### Exercise directions
Your answer should be the exact lines of the data below from the one containing "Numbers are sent" through the one containing "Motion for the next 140"; please include nothing else.

*** Exercise data

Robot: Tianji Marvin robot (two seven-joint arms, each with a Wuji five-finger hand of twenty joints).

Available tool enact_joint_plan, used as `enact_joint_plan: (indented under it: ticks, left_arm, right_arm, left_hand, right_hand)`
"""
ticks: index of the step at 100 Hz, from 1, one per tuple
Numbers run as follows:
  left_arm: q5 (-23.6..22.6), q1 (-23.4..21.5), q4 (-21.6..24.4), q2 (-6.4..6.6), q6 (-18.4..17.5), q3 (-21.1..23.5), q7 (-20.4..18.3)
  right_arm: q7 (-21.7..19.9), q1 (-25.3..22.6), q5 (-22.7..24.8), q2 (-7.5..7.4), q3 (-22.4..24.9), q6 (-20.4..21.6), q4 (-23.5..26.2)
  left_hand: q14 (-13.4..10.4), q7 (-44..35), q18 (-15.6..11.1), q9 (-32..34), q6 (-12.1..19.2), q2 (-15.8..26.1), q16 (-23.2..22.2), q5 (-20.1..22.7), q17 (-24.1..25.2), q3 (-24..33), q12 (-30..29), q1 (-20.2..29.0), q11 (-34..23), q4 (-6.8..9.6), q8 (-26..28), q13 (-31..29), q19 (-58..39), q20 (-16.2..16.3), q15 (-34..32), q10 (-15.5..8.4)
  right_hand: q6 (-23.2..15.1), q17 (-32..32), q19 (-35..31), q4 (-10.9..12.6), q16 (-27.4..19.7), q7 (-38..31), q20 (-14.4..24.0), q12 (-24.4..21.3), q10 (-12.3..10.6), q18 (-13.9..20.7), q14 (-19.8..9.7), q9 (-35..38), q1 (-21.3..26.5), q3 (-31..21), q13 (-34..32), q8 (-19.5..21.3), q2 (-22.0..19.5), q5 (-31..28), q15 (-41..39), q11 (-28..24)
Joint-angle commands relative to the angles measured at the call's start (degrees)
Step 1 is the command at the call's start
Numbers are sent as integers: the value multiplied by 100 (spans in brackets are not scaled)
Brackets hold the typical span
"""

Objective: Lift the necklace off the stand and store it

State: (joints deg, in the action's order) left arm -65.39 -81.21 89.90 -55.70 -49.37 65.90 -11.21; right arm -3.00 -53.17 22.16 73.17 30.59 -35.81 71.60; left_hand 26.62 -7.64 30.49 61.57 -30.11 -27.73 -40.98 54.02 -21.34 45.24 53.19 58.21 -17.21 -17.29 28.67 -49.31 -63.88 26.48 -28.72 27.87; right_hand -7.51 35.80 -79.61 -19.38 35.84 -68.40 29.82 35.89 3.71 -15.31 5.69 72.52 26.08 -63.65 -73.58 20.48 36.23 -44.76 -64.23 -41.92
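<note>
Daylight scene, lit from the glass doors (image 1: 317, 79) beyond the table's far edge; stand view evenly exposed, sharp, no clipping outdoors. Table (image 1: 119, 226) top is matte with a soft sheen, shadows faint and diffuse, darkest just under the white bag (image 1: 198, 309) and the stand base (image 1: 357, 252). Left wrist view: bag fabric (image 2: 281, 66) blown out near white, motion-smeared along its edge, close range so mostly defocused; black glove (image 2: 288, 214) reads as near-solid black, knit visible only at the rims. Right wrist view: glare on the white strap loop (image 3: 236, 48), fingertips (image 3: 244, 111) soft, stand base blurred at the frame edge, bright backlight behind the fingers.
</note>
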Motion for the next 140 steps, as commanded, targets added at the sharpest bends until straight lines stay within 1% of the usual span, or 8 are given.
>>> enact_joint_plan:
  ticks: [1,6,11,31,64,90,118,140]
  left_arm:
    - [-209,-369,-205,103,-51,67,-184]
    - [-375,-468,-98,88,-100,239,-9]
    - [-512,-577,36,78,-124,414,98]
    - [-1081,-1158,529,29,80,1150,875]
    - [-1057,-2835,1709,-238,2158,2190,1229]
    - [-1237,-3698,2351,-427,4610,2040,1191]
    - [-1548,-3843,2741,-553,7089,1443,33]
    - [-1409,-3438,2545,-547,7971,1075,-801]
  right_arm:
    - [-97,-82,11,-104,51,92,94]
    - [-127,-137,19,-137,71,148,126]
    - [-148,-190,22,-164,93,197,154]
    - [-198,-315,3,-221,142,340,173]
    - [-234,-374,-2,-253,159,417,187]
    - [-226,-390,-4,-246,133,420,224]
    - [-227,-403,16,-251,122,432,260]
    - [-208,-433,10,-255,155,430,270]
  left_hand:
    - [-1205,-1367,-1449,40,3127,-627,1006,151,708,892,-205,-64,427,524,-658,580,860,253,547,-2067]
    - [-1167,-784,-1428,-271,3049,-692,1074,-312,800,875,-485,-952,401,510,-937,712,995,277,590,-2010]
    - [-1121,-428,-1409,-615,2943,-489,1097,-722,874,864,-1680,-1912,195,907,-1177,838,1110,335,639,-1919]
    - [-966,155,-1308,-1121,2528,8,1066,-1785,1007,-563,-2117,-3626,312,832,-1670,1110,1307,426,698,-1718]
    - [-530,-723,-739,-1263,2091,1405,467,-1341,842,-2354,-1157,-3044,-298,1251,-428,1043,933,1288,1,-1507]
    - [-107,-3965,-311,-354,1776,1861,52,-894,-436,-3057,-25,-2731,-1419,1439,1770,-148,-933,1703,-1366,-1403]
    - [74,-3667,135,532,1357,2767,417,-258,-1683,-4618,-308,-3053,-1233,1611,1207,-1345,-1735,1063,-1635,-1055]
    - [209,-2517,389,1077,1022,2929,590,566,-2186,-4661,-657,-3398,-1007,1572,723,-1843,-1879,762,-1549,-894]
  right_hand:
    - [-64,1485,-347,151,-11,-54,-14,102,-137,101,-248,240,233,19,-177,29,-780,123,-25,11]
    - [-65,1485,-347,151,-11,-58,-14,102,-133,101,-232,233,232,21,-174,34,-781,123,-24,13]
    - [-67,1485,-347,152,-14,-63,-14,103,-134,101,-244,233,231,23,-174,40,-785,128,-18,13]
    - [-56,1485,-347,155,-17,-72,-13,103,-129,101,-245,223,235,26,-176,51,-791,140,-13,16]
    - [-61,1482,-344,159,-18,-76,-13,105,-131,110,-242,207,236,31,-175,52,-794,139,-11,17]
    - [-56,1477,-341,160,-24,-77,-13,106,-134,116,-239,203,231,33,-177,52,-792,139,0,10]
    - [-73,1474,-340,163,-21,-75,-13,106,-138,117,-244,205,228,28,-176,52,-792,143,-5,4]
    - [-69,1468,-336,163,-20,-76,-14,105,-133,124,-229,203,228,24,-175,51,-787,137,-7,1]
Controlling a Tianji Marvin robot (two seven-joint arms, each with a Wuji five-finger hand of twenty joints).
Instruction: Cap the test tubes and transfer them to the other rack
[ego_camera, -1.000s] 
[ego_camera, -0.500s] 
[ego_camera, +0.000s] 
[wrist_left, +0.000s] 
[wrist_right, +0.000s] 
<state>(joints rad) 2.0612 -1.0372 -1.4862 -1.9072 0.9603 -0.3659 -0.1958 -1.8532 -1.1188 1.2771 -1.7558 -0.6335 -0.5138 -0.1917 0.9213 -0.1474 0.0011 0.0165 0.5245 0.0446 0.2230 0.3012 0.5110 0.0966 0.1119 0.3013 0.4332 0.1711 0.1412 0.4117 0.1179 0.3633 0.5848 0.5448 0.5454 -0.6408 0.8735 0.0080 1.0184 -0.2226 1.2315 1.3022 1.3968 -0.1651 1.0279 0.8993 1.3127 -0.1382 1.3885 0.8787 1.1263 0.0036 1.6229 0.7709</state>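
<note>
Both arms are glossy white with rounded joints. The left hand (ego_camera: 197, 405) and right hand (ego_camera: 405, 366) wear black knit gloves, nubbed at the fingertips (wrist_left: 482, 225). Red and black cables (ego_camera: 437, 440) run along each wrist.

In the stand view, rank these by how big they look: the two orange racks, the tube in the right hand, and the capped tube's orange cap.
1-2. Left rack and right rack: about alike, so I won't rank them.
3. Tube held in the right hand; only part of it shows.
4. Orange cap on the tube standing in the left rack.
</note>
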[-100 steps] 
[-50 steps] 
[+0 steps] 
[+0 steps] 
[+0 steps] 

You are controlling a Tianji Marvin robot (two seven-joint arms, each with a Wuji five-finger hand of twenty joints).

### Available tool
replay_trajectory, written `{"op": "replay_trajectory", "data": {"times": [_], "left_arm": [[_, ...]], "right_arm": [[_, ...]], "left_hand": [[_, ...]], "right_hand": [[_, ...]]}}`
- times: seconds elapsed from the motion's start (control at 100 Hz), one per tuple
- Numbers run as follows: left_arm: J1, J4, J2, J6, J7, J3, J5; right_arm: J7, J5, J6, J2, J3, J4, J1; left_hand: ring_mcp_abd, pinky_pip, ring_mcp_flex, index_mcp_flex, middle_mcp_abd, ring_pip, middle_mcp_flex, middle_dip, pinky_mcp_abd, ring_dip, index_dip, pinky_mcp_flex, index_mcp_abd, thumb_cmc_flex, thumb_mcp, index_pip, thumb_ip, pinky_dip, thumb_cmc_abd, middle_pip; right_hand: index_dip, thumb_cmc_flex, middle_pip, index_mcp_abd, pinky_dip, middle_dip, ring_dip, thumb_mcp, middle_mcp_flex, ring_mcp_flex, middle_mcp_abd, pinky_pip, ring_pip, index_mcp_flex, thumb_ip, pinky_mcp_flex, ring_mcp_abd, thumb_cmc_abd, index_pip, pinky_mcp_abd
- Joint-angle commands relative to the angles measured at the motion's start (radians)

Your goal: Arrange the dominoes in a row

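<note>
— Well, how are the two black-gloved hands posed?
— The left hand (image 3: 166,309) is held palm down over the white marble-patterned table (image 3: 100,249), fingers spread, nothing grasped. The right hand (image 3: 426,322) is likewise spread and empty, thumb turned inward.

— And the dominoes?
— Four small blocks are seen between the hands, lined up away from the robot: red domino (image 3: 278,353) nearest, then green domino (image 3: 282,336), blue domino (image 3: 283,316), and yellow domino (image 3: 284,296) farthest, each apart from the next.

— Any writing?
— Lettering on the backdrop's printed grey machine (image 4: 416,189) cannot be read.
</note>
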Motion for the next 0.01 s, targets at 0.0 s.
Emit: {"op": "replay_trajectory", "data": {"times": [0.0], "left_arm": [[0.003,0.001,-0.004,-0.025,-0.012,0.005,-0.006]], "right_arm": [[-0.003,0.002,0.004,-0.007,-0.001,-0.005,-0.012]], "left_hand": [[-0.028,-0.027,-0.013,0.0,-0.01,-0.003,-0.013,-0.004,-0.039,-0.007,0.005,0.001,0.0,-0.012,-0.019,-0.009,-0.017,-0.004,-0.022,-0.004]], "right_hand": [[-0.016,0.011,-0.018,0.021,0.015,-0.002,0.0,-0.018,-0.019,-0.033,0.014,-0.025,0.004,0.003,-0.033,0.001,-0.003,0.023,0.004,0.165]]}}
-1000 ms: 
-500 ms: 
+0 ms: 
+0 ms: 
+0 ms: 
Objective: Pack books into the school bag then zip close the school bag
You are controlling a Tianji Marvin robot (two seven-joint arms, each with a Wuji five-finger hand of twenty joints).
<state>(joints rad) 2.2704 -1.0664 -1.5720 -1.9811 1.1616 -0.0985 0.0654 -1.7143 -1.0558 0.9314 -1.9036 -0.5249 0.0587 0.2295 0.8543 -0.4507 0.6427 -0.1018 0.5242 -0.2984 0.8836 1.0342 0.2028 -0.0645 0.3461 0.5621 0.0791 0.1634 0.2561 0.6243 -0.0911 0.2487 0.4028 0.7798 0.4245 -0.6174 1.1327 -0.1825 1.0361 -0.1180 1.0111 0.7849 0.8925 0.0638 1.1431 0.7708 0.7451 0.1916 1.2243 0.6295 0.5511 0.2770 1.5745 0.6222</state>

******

### Result of this task
Numbers are sent as integers: the value multiplied by 100 (spans in brackets are not scaled)
Brackets hold the typical span
"""

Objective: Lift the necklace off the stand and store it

State: (joints deg, in the action's order) left arm -65.39 -81.21 89.90 -55.70 -49.37 65.90 -11.21; right arm -3.00 -53.17 22.16 73.17 30.59 -35.81 71.60; left_hand 26.62 -7.64 30.49 61.57 -30.11 -27.73 -40.98 54.02 -21.34 45.24 53.19 58.21 -17.21 -17.29 28.67 -49.31 -63.88 26.48 -28.72 27.87; right_hand -7.51 35.80 -79.61 -19.38 35.84 -68.40 29.82 35.89 3.71 -15.31 5.69 72.52 26.08 -63.65 -73.58 20.48 36.23 -44.76 -64.23 -41.92
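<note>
Daylight scene, lit from the glass doors (image 1: 317, 79) beyond the table's far edge; stand view evenly exposed, sharp, no clipping outdoors. Table (image 1: 119, 226) top is matte with a soft sheen, shadows faint and diffuse, darkest just under the white bag (image 1: 198, 309) and the stand base (image 1: 357, 252). Left wrist view: bag fabric (image 2: 281, 66) blown out near white, motion-smeared along its edge, close range so mostly defocused; black glove (image 2: 288, 214) reads as near-solid black, knit visible only at the rims. Right wrist view: glare on the white strap loop (image 3: 236, 48), fingertips (image 3: 244, 111) soft, stand base blurred at the frame edge, bright backlight behind the fingers.
</note>
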Motion for the next 140 steps, as commanded, targets added at the sharpest bends until straight lines stay within 1% of the usual span, or 8 are given.

What came before is the finished answer.